FIT5222 Assignment 2 Coding Documentation
1.2 Run the game
The following command runs the a game between staffTeam.py implementation and
berkeleyTeam.py implementation:
python capture.py -r staffTeam.py -b berkeleyTeam.py
The simulator will start and load implementations from red and blue teams and each team
has two agents. It also calls some preparation functions for each agent (we will detail these
below). Remember to try different map layouts during training and testing.
Once the game starts, agents take actions one by one, turn by turn (the order is agent id;
agents with id 0, 2 are one team and agents with id 1,4 are another team). The simulator will
call the
chooseAction function from the given implementation at each turn of an agent. The
function must return one of the cardinal directions, “North”, “South”, “East”, “West”, or it can
return “Stop” as the action (the agent waits at current location). The simulator immediately
executes the action and then it moves to the next agent and calls its
chooseAction function.
Time advances by one timestep after every agent has moved.
2. Implement Your Agent
You can find three examples in the Pacman Capture the Flag project.
The most important is
myTeam.py, which contains the decision-making code for your agent
and which you will modify. We include a simple baseline implementation as a concrete
reference. The baseline relies on
myTeam.pddl, which is a simple example of how we can
PDDL to guide the high-level actions of the agent (defend home, attack for food, escape
from enemies etc). The low level actions of the agent (what exact action to do to complete a
high level action) is guided by a (partially implemented) Q-learning model, in which the
decision is based on a set of weights and features.
Two other agent controllers of which you should be aware:
staffTeam.py
This is a copy of myTeam.py, so that you can compare your improvements with the
existing baseline.
berkeleyTeam.py is a default controller included as part of the Pacman Capture the
Flag game environment (and implemented by the developers, at UC Berkely).
You are free to create your implementation from scratch without relying on the staff baseline
implementation.
2.1 myTeam.py
This is where you should start your implementation. Most of the implementation for the
baseline controller can be found in the
MixedAgent class (which we discuss below). In
addition,
myTeam.py contains some important initialisation code, createTeam, and various
constants, of which you should be aware.

FIT5222 Assignment 2 Coding Documentation
createTeam
The environment uses createTeam function to create two agents from your implementation.
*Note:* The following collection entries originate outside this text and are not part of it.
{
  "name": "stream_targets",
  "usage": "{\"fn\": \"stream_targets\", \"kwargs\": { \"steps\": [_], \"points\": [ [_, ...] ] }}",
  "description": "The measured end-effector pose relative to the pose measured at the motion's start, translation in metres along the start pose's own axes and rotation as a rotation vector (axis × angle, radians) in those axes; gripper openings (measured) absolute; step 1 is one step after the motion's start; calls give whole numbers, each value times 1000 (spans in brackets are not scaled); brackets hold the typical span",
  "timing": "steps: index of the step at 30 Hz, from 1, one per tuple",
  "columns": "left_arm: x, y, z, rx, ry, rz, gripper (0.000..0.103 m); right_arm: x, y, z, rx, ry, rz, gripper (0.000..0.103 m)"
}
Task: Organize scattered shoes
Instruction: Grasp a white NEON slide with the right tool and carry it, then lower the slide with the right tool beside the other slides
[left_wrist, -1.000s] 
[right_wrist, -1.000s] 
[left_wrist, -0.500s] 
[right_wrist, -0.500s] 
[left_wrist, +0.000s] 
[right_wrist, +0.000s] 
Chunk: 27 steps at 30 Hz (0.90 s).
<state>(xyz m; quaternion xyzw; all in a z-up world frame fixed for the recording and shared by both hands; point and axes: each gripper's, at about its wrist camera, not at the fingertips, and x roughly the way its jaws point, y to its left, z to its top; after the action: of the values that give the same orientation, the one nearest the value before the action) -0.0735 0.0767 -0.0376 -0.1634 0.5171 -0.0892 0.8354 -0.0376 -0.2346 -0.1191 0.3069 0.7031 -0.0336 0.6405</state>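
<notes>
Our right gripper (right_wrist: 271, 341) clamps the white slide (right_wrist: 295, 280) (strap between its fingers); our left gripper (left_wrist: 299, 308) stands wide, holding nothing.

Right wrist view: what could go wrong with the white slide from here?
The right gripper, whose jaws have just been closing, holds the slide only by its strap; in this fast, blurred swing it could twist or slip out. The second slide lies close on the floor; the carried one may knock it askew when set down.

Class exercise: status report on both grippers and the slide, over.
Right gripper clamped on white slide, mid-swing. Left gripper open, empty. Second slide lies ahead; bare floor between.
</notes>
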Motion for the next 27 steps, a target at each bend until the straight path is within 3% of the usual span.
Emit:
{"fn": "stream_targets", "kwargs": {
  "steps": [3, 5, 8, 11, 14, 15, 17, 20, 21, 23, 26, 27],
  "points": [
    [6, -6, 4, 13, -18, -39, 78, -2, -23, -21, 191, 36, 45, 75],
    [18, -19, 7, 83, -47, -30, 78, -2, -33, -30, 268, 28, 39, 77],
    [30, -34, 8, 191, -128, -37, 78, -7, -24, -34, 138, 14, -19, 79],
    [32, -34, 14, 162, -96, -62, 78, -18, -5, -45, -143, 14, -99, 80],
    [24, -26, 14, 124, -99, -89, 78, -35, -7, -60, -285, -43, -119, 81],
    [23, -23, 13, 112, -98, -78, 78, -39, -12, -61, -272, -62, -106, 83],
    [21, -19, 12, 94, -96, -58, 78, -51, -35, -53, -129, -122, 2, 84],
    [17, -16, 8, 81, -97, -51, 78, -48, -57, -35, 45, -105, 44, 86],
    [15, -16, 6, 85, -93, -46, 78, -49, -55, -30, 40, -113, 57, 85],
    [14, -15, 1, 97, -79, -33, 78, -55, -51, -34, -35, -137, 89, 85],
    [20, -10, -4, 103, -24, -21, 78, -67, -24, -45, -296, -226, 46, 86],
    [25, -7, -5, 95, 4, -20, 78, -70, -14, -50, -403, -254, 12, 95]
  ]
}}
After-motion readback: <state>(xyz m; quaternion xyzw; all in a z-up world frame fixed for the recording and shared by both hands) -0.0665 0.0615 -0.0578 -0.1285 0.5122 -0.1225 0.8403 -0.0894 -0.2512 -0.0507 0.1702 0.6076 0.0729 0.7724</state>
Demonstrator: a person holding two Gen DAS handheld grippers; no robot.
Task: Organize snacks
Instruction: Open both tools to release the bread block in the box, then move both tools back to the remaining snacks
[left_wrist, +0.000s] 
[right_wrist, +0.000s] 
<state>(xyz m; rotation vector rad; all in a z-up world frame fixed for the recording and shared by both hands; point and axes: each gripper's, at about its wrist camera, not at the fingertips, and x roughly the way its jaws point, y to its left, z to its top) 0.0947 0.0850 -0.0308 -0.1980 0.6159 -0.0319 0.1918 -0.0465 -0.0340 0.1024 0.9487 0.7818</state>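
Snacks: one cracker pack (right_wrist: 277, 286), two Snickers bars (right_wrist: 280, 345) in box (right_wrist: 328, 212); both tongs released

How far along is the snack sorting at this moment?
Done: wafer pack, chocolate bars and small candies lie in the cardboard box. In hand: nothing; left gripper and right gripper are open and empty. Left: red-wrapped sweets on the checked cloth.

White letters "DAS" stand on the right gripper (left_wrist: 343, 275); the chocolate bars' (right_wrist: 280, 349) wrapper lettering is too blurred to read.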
You can specify the name of the class of your implementation in the first and second
argument to specify exactly which class for which agent.
Usually you don’t need to modify the
createTeam function. But if you want two agents with
two different implementations, you can modify the function. Or if you want to pass some
options to your agent implementation from CLI, read the function documentation of how to
do that.
The default team instantiates both agents from the class ‘MixedAgent’, which is a baseline
implementation you can modify (see below for more details). Alternatively you can create
your own agent implementation from scratch. All agent implementations need to inherit from
the class
CaptureAgent provided by the game environment (see captureAgents.py).
Constants:
BASE_FOLDER stores the absolute path for the folder of myTeam.py. If you need to
specify paths anywhere in the code (e.g., read a text file) always give it paths relative
to
BASE_FOLDER
CLOSE_DISTANCE, MEDIUM_DISTANCE, and LONG_DISTANCE are used for
high-level planning with PDDL (they help the planner reason about distances
between things). These constants are discussed in section 2.4 and 2.5. You can
modify them to a number you think is reasonable.
The MixedAgent Class
This provided staff baseline agent class is called MixedAgent. This class uses PDDL for
high-level planning and Q learning for low-level planning (features for both attacking and
defending). You should read and understand this code if you intend to extend it. Alternatively
you can also begin from scratch, by overwriting myTeam.py with the content of
emptyTeam.py.
2.2 Preparation
When the game start, the simulator will initiate each agent and do some preparation work:
● registerInitialState is called only at the start of each game. If you need to prepare
some data before the start of the game, do that here.
● self.pddl_solver is where the PDDL solver initiates, make sure the path for PDDL
domain file correctly points to the one you want to use!
● final
function is called at the end of the game. If you need to do something at the end
of a game, do them here.
● Note that class variables, like
QLWeights (in the baseline agent), are shared and
accessible by all agents created from the same class.

FIT5222 Assignment 2 Coding Documentation
2.3 Decision Making Process
Each agent must implement a chooseAction function. This function is responsible for the
decision-making process and on completion it must return a concrete move action to the
simulator.
This is the most important function in your entire implementation. You should read
the code line by line, understand what each function does, and what other functions
called by these functions do
.
As described in the workflow diagram in Assignment 2 Specification,
chooseAction:
1. computes a high-level plan if does not exist or next high-level action not applicable,
2. select the next high-level action from the high-level plan,
3. computes a low-level plan that targeting the high-level action if does not exist or
action cannot be executed,
4. select the next low-level action and return to environment for execution.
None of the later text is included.